Much like industrialization has polluted clean water supplies, just as population growth created more people who need clean water, the increasing demands on the electrical grid are resulting in inconsistent, unstable power leading to voltage sags, brownouts, and power surges.
Fortunately, for homeowners willing to invest the research time and the money, or to hire a qualified custom electronics integrator to help, there are solutions to today’s power challenges.
“The best way to counter the effects of inconsistent power created by a variable grid is to regulate the voltage going into your electronic components and isolate the equipment from all the problems on the grid,” explained Ken Erdmann, co-founder and part owner of Springville, Utah-based Erdmann Electric, Inc. and the co-author of Fundamentals of Residential Electronic Systems, a CEDIA publication.
“To control power quality,” Kelm added, “one first has to look at the source of the power and how it is being distributed across the system. Ideally, all loads need to be divided into categories and isolated from one another.”
Three Types of Electrical Loads in Today’s Smart Home
The electronic devices in today’s homes fall into three categories:
• Motor loads, which include refrigeration and air conditioning, which are certainly critical within the home but not reliant on clean and consistent power for optimal operation
• Lighting and appliances, such as dimming circuits, microwaves, toasters, etc.
• Sensitive electronic loads, including audio video equipment and control systems, which require stable, clean, and consistent power for optimal performance
The third category is the most susceptible to power spikes, surges, brownouts, and transients, which can be harmful or fatal to these electronic components.
“If you don’t isolate the electrical supply, it can lead to performance problems that users will see in video systems, hear in audio equipment, and experience in digital control and home automation systems,” Erdmann stated. “Fortunately, today’s technology provides solutions to the power problems that plague today’s homes and by following best practices for sensitive electronic loads, users can protect their gear from both sudden, catastrophic events and damage caused by prolonged exposure to unregulated power and improve the performance of their systems.”

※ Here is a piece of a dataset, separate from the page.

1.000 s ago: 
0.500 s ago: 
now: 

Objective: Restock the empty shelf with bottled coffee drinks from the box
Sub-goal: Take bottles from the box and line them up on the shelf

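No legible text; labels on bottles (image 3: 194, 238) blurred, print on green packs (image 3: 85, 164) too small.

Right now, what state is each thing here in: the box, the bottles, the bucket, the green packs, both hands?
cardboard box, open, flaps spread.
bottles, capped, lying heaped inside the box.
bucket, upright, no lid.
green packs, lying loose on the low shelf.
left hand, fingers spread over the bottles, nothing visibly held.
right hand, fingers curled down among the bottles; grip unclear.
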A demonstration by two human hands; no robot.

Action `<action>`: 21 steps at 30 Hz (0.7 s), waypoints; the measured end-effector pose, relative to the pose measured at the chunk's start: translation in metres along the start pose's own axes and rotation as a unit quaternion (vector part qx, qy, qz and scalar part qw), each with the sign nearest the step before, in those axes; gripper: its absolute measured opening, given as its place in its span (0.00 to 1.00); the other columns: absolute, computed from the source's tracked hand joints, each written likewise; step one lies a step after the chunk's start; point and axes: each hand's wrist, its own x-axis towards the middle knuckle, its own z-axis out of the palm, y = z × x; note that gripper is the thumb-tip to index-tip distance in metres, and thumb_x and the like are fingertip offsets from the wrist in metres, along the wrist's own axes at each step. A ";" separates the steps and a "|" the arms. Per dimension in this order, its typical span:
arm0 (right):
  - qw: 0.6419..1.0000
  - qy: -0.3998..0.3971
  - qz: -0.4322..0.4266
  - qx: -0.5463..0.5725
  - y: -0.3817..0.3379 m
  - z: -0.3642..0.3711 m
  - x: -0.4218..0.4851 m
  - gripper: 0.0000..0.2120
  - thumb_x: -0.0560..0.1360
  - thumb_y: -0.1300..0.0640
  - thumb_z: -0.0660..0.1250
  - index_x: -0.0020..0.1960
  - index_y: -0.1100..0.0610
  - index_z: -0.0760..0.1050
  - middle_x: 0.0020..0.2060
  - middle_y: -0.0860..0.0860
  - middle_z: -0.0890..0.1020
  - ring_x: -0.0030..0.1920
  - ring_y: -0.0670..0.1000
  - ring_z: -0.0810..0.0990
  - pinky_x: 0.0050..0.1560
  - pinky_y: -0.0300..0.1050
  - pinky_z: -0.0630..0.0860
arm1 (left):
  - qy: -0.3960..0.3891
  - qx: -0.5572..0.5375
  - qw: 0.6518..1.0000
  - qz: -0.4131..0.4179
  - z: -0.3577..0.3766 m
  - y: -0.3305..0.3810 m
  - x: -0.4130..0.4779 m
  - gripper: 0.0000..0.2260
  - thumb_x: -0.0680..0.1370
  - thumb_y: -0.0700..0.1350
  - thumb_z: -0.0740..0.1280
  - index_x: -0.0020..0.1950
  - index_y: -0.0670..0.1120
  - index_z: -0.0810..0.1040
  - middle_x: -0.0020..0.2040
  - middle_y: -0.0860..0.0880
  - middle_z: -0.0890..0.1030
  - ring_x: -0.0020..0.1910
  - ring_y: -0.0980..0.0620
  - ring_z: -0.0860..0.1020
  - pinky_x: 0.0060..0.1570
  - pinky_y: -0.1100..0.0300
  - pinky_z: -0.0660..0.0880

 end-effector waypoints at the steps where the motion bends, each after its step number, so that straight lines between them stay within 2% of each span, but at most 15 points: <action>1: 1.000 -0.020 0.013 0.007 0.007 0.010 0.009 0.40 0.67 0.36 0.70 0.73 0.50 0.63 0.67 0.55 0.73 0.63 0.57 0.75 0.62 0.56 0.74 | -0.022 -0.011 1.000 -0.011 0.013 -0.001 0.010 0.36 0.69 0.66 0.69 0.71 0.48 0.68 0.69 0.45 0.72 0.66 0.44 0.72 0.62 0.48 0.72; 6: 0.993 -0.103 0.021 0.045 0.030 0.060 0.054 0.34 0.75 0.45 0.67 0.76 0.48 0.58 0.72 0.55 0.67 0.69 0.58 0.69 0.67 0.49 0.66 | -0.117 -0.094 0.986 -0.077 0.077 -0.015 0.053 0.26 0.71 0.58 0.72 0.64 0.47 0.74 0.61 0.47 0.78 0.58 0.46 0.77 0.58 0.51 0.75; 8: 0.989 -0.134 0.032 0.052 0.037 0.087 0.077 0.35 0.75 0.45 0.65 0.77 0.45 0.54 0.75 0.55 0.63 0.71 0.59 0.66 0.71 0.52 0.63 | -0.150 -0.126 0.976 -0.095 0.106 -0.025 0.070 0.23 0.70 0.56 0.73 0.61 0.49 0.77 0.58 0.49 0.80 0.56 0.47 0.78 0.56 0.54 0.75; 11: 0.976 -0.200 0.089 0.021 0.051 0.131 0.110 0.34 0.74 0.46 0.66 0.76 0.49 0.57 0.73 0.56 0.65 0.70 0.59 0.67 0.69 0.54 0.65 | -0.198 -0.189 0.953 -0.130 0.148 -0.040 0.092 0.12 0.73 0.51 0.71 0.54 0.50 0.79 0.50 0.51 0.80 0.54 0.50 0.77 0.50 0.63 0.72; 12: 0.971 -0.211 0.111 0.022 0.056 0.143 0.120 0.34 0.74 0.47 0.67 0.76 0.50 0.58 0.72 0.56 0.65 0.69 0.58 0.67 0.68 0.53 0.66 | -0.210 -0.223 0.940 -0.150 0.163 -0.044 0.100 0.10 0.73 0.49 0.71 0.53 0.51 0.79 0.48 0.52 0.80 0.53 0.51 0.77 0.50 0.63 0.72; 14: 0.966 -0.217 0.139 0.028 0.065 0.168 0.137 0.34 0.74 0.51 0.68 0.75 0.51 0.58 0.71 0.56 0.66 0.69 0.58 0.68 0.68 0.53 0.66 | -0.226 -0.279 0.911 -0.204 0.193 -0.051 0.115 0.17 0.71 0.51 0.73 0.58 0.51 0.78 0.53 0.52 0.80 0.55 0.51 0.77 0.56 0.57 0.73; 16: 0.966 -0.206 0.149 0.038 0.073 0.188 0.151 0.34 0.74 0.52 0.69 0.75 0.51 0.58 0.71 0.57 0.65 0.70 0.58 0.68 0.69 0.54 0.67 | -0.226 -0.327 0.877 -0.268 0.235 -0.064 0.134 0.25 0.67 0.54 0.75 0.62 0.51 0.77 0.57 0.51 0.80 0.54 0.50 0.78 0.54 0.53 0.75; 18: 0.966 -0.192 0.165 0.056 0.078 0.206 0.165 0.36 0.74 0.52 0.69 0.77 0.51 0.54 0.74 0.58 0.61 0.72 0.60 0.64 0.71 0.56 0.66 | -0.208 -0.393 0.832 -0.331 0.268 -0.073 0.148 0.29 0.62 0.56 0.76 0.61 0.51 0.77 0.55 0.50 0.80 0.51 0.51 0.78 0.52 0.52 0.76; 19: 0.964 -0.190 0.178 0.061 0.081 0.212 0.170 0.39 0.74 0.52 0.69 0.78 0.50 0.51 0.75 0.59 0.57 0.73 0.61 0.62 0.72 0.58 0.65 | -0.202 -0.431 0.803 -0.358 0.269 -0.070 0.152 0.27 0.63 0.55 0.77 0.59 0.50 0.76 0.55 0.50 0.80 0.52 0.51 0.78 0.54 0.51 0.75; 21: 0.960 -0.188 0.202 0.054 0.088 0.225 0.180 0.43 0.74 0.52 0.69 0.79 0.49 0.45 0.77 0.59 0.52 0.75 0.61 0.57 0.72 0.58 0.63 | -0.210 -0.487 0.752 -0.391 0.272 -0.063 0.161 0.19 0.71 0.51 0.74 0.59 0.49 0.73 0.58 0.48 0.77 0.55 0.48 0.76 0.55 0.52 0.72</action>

Using Power Isolation and Voltage Regulation to Protect AV Gear and Improve Performance
Isolating the power going to sensitive loads is the first step in protecting expensive equipment and improving audio, video, and control system performance. Toroidal isolation transformers specially designed for AV applications provide complete isolation of primary and secondary loads, a clean power supply for electronic systems, and attenuation of power line noise from 2kHz to over 1MHz. The low impedance provides instantaneous and consistent power, with reduction of noise and interference for improved visual fidelity and a brighter, cleaner soundstage. Simply put, audio has better dynamics, imaging, and bass, while video is noticeably crisper with brighter colors, deeper blacks, better contrast, and a more captivating overall image. Perhaps the most significant benefit of using isolation comes from removing artifacts and harmonics on the voltage supply that cause ongoing reliability issues for sophisticated modern home technology systems.
In addition to power isolation, voltage regulation plays a key role in AV system protection and performance. “In a typical North American system, the line voltage can vary from less than 90 volts to more than 130 volts,” Erdmann said. “It is critical to get that variance to a steady output of 120 volts, ± 5 volts.” There are several ways to regulate voltage in sensitive electronic systems, including a full online UPS system, which adds battery backup to the inverter/regenerator design, delivering pure sine wave output even when utility power is lost.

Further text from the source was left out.